Two parallel Polymarket experiences already exist in 2026. The main app at polymarket.com is wallet-based with no identity upload required and is available globally except for an explicit blocked-country list.
A separate path through QCEX exists for US users only, requiring full KYC and Anti-Money Laundering (AML) compliance under Polymarket’s CFTC-listed designated contract market structure, a product of the company’s $112-million acquisition of QCEX in 2025. The beta product sits in neither of those existing buckets, which is precisely what created the confusion.
The sensitivity around the KYC question is inseparable from the regulatory pressure building around the platform from multiple directions simultaneously. India, Brazil, and Spain have already moved against Polymarket operations, and US regulators continue examining insider trading and market integrity risks tied to prediction markets.
Polymarket has geoblocked users from 35 countries, including Iran, Russia, and North Korea, and its terms of service prohibit users from bypassing location restrictions through VPNs.
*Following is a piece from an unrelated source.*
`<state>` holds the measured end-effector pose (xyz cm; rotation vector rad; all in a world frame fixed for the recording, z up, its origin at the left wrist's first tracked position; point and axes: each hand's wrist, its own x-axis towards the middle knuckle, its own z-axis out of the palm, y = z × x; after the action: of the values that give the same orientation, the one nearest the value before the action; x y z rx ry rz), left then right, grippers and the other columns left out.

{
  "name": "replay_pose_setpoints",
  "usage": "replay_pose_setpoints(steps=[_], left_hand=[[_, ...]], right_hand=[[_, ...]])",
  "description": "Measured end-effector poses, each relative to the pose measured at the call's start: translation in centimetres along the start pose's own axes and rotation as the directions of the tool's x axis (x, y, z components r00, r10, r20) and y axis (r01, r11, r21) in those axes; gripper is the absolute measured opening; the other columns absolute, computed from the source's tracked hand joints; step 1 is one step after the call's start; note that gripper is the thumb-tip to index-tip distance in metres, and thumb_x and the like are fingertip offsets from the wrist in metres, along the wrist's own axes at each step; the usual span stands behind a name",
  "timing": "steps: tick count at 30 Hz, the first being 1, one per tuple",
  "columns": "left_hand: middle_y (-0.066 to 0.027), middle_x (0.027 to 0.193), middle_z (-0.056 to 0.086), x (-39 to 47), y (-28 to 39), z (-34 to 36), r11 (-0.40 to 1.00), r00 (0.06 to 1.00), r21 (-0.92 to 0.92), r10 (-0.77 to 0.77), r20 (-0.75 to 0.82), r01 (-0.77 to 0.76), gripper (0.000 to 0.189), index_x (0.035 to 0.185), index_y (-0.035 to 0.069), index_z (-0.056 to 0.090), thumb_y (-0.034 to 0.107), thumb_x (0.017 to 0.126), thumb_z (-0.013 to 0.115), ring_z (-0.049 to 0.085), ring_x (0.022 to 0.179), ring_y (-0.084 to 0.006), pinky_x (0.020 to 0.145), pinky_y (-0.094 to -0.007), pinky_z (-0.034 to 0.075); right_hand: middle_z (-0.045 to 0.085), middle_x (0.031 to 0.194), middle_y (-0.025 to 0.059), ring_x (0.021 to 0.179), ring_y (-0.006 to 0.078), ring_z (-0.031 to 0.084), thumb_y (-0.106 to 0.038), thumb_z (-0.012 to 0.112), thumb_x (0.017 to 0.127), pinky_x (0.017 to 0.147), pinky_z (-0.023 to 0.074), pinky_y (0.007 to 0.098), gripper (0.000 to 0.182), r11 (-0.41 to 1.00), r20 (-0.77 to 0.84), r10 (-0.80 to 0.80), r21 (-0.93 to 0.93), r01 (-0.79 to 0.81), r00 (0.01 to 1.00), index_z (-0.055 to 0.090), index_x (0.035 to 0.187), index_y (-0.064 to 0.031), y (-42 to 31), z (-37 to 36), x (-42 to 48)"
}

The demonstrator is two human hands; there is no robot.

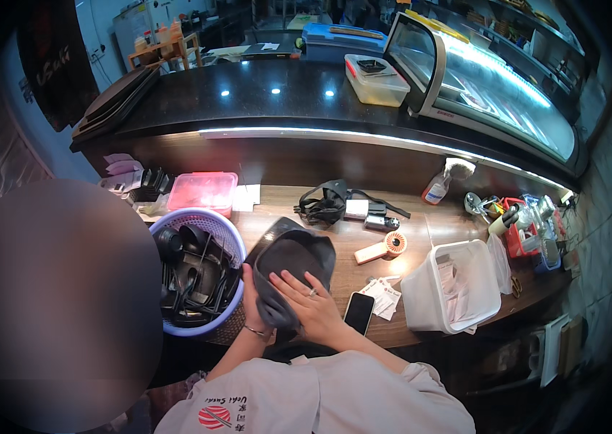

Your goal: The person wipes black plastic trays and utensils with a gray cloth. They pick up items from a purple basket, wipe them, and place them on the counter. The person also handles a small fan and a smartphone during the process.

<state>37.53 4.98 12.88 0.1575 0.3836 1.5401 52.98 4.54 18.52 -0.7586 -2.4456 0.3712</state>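
In front of my body, a dark grey cloth [273, 306] is bunched around a black, flat-looking dish [277, 230], whose glossy corner shows at the far left. The cloth covers much of it, so its full shape is hidden. My left hand [255, 304] grips the left side of the dish and cloth, with its fingers partly out of sight. Spread across the cloth on the near right side is my right hand [316, 314], pressing it against the dish. Close by on the left stands a purple plastic basket [242, 255] holding several black dishes and spoons [192, 282].
A smartphone [359, 313], printed cards [387, 298], a handheld fan [382, 248] and a white bin [420, 293] with paper packets lie rightward. Beyond are a black strap bundle [327, 203], a pink-lidded box [202, 191] and a spray bottle [437, 187]. A blurred patch masks the left.
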Motion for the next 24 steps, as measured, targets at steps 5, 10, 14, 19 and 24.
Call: replay_pose_setpoints(steps=[5,10,14,19,24], left_hand=[[-0.0105,0.124,0.061,-0.6,0.2,2.7,0.932,0.981,0.361,0.107,-0.162,-0.042,0.058,0.129,0.003,0.052,0.05,0.099,0.037,0.057,0.114,-0.0212,0.101,-0.0328,0.042],[-0.0108,0.124,0.059,0.2,0.7,3.5,0.975,0.988,0.221,0.034,-0.149,0.0,0.056,0.128,0.002,0.052,0.048,0.1,0.036,0.06,0.11,-0.0217,0.097,-0.0331,0.046],[-0.0132,0.12,0.061,1.0,1.6,2.0,0.975,0.98,0.209,0.114,-0.16,-0.08,0.054,0.127,0.001,0.052,0.046,0.099,0.041,0.062,0.107,-0.0236,0.093,-0.0354,0.05],[-0.0119,0.117,0.062,-0.5,0.9,0.0,0.885,0.967,0.438,0.229,-0.11,-0.16,0.039,0.126,0.001,0.051,0.021,0.093,0.061,0.062,0.104,-0.0211,0.089,-0.0352,0.053],[-0.0134,0.105,0.069,-2.6,-0.2,-0.4,0.251,0.986,0.956,0.103,0.131,-0.153,0.036,0.118,0.0,0.062,0.009,0.084,0.068,0.067,0.088,-0.0168,0.08,-0.0287,0.053]], right_hand=[[0.035,0.151,0.0058,0.142,0.0208,0.029,-0.015,0.053,0.081,0.112,0.0077,0.0605,0.061,0.973,-0.11,0.158,-0.152,-0.174,0.981,0.042,0.142,-0.0082,1.8,-0.4,0.9],[0.037,0.15,0.0063,0.141,0.0203,0.03,-0.009,0.058,0.075,0.115,0.0117,0.0534,0.063,0.994,0.05,0.07,-0.087,-0.066,0.996,0.048,0.137,-0.0103,0.9,-1.8,1.6],[0.048,0.14,0.0139,0.129,0.0274,0.046,-0.004,0.065,0.065,0.11,0.0297,0.0476,0.069,0.963,0.083,0.015,0.267,-0.037,0.996,0.05,0.132,-0.0075,3.4,-1.7,-1.1],[0.06,0.119,0.0194,0.111,0.0328,0.057,-0.012,0.055,0.087,0.099,0.0433,0.0395,0.042,0.754,-0.095,0.551,0.483,-0.446,0.829,0.052,0.128,-0.0034,9.1,0.8,-11.0],[0.059,0.116,0.0118,0.103,0.0228,0.059,-0.025,0.043,0.1,0.093,0.0467,0.0346,0.038,0.451,-0.364,0.869,0.861,-0.235,0.334,0.051,0.126,0.0013,14.4,-1.9,-16.9]])
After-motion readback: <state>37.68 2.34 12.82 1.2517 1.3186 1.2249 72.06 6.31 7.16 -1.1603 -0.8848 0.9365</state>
Regulators remain concerned that some users may still access blocked markets through location-masking tools.
Researchers have also flagged suspected coordinated trading on military and geopolitical event markets, and Polymarket published enhanced market integrity rules in March 2026 covering surveillance partnerships, anomaly detection, blockchain forensics, and enforcement procedures.
NEW | 🇺🇸 The biggest military insider?
A cluster of accounts made $2.4M betting on US military action with a 98% win rate
No one spotted him before 🧵 pic.twitter.com/rsdjObZ9md
— Bubblemaps (@bubblemaps) May 18, 2026
The company is therefore navigating a narrow path: preserving the pseudonymous, permissionless access model that built its user base while satisfying enough of the compliance framework that regulators do not treat it as an unlicensed gambling platform. The KYC clarification is a data point in that balancing act.
For now, the core product stays open. The harder question is whether that position remains tenable as the regulatory map around prediction markets continues to shrink.